• **Try it**:
Copy the lines of the data below exactly, starting at the first and stopping after the line that contains "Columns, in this"; include no pictures.
========================
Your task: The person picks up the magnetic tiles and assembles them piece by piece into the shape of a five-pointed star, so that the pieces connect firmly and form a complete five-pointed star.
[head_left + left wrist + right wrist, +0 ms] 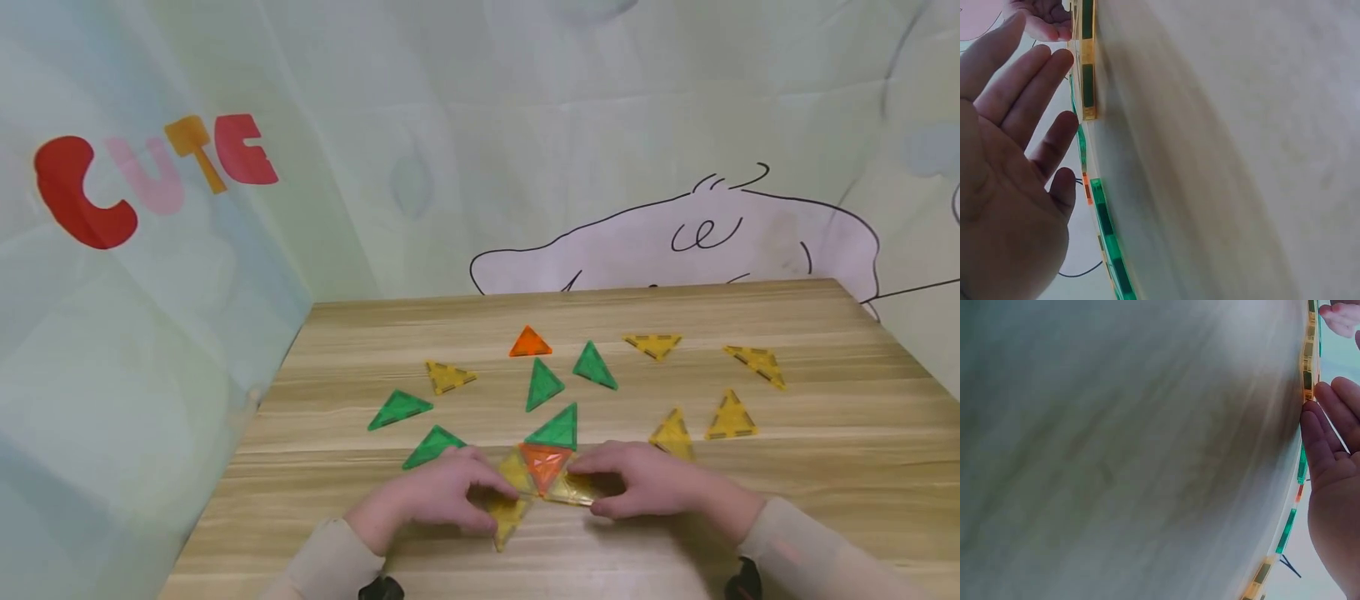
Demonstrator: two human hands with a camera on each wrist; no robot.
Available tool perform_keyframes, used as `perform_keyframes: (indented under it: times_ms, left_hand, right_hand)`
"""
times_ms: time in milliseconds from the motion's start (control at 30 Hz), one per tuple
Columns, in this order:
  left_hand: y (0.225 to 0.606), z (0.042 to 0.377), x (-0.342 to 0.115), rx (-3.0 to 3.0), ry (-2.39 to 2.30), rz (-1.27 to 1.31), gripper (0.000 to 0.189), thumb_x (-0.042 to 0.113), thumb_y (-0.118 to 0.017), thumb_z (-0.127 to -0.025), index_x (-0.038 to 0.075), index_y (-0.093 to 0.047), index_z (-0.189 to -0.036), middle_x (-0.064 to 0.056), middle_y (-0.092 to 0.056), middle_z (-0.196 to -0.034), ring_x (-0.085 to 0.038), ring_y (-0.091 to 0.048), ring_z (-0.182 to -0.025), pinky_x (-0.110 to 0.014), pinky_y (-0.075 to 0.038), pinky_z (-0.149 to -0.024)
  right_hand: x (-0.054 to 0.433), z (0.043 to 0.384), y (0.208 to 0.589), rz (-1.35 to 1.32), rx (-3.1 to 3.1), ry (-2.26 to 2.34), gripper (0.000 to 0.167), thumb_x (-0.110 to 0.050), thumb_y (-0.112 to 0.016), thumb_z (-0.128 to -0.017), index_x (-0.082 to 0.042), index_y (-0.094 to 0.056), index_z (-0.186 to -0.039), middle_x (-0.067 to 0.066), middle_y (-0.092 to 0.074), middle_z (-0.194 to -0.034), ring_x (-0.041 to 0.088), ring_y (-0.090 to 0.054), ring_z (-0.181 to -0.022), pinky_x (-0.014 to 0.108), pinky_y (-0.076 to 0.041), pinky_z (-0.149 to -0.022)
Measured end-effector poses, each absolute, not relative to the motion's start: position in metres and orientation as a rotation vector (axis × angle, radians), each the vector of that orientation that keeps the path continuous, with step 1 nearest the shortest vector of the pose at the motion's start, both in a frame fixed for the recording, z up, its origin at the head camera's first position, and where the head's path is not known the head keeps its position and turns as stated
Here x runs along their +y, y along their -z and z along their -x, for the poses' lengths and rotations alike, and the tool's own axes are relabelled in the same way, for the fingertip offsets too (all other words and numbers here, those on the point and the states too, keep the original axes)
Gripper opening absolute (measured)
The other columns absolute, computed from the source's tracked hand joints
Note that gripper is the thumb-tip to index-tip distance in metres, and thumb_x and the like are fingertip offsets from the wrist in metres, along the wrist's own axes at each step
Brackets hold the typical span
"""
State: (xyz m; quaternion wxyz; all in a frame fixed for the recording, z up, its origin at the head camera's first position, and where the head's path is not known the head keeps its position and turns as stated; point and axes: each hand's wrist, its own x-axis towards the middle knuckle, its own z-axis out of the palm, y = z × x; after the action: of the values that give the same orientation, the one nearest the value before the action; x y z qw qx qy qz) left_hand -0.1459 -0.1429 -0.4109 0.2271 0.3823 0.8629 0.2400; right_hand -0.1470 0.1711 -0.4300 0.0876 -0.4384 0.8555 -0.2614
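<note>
At lower centre of my head view, the left hand [450, 493] and right hand [645, 481] sit apart, fingers fairly straight, touching yellow tiles [510, 521] near the orange triangle [545, 463]. They look light, stiff, slick; I'd pinch them edgewise.

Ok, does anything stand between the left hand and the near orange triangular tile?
Yes: a translucent yellow triangular tile lies between the left hand and the near orange triangular tile, along the orange one's left side.
</note>
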Motion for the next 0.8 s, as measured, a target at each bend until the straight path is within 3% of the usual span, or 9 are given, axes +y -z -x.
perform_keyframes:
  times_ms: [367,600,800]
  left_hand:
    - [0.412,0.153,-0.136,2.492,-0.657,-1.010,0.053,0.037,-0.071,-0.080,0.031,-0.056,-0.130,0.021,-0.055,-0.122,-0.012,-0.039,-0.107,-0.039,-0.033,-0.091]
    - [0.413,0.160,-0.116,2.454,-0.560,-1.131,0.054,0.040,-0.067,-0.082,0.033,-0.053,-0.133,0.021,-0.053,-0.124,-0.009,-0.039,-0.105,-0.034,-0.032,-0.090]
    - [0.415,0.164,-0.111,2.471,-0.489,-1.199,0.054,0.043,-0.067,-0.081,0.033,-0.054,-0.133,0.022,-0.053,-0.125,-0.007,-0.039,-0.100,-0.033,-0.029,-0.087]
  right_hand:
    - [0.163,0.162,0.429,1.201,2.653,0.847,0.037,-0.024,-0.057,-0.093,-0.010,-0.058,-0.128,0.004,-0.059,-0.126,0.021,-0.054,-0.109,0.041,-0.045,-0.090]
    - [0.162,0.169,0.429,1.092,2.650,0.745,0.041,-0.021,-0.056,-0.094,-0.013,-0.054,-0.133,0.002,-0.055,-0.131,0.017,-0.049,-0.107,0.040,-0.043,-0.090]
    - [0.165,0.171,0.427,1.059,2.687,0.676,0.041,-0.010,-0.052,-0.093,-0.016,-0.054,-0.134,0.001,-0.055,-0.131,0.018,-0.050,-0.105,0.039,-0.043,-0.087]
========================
• **Final answer**:
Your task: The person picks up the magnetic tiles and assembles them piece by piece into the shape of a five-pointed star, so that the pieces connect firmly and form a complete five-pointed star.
[head_left + left wrist + right wrist, +0 ms] 
Demonstrator: two human hands with a camera on each wrist; no robot.
Available tool perform_keyframes, used as `perform_keyframes: (indented under it: times_ms, left_hand, right_hand)`
"""
times_ms: time in milliseconds from the motion's start (control at 30 Hz), one per tuple
Columns, in this order:

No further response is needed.